Dal sangue ai “colletti bianchi”, dagli attentati eclatanti ai crimini silenti: trent’anni dopo la stagione delle stragi, il cambiamento di pelle della mafia, di cui, in una delle sue ultime riflessioni, aveva parlato anche Giovanni Falcone, è giunto ormai a compimento, tanto in Italia quanto all’estero.
Questo il tema su cui si focalizza Da Corleone alla rete silente, testo realizzato da Vincenzo Scotti, ministro dell’Interno all’epoca delle stragi, con Giovanni Tartaglia Polcini, Silvia Sticca e Romano Benini (Eurilink University Press). A pochi mesi dalle sentenze del processo d’appello sulla Trattativa, il volume riesamina quanto accaduto nel passato, in particolare la guerra frontale alla mafia e come, all’epoca, una parte politica avversasse questa strategia, in favore di una sorta di “pax mafiosa”, anche per scongiurare stragi e violenze ai danni della popolazione civile.

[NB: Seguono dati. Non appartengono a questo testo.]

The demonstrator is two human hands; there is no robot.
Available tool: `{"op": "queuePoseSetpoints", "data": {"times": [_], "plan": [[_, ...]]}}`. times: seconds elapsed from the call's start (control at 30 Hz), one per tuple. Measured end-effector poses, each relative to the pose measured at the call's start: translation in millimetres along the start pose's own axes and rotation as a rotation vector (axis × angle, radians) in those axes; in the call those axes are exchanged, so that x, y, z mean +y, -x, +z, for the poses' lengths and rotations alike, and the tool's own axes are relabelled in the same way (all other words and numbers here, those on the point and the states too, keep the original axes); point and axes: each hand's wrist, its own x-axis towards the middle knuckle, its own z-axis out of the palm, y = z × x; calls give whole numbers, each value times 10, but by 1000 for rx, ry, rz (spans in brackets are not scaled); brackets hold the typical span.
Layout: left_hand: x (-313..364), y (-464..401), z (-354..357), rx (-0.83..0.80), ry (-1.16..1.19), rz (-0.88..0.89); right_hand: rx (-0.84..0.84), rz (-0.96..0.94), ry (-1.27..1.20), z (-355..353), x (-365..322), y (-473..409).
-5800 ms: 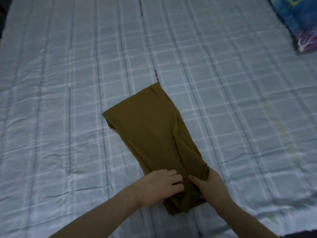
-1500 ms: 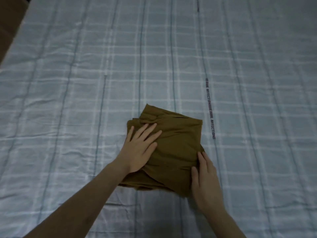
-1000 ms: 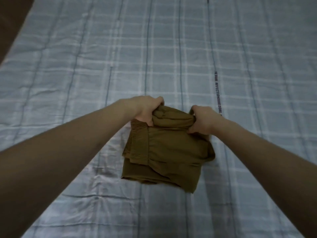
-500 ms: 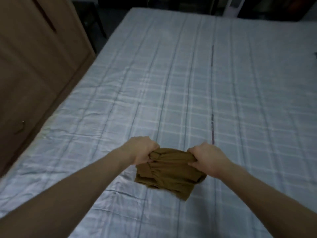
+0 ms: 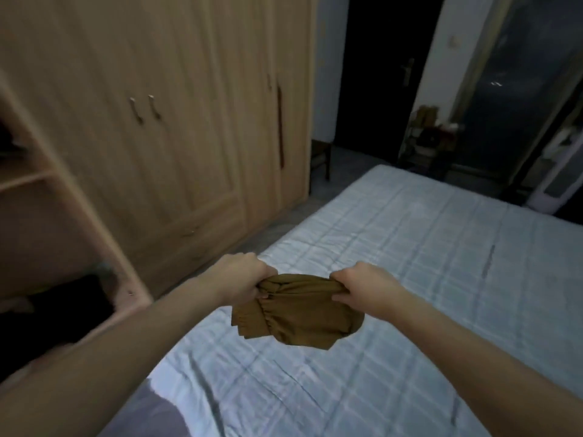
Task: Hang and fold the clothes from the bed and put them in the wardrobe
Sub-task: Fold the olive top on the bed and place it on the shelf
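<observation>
In the head view I see both arms stretched forward over the near edge of the bed. My left hand grips the left top edge of the folded brown garment, with the fingers curled tight around the cloth. My right hand pinches the right top edge in the same manner, thumb under and fingers over. The garment hangs between the two hands in the air, above the light checked sheet and not touching it; its lower part sags down in a rounded shape. On the left stands the wooden wardrobe. Its doors with small handles are closed, but the nearest section at the far left is open, and there I see a shelf and something dark below.
</observation>
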Motion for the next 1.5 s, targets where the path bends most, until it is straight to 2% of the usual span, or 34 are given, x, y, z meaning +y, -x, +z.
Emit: {"op": "queuePoseSetpoints", "data": {"times": [0.17, 0.3, 0.5, 0.67, 0.77, 0.97, 1.2, 1.37, 1.5], "plan": [[-822, 1175, -364, 58, -9, -266, 123, -232, 84, -595, -1164, -709], [-1408, 2224, -507, 62, -38, -447, 154, -425, 67, -899, -2290, -1160], [-2242, 3877, -424, 93, 44, -688, 147, -651, 109, -1300, -4112, -1603], [-2788, 4955, -376, 112, 56, -813, 107, -754, 29, -1419, -5417, -1905], [-3095, 5372, -358, 138, 72, -868, 143, -768, 34, -1438, -5971, -2150], [-3749, 5672, -347, 167, 70, -908, 222, -803, 104, -1621, -6572, -2687], [-4773, 5462, -272, 126, 43, -932, 243, -845, 150, -1718, -6838, -3668], [-5667, 5122, -290, 131, 44, -947, 173, -842, 81, -1900, -6951, -4624], [-6456, 4881, -244, 29, 192, -905, 34, -843, 69, -2044, -7094, -5365]]}}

Obiettivo del testo, quello di decifrare un presente in cui il fenomeno mafioso ha appunto cambiato modalità di espressione, divenendo silente, ma non per questo meno capace di minacciare istituzioni e democrazia. Dimostrando una notevole capacità di adattamento, la mafia oggi ha stretto relazioni con il potere pubblico, con il mondo degli affari, degli appalti e della finanza. Per questo, secondo gli Autori, è necessario che l’Italia affronti in modo decisivo la rivisitazione delle norme di contrasto a questo nuovo crimine organizzato, sotterraneo e mercatista, che si fa forte del potere economico corruttivo stabilmente infiltrato.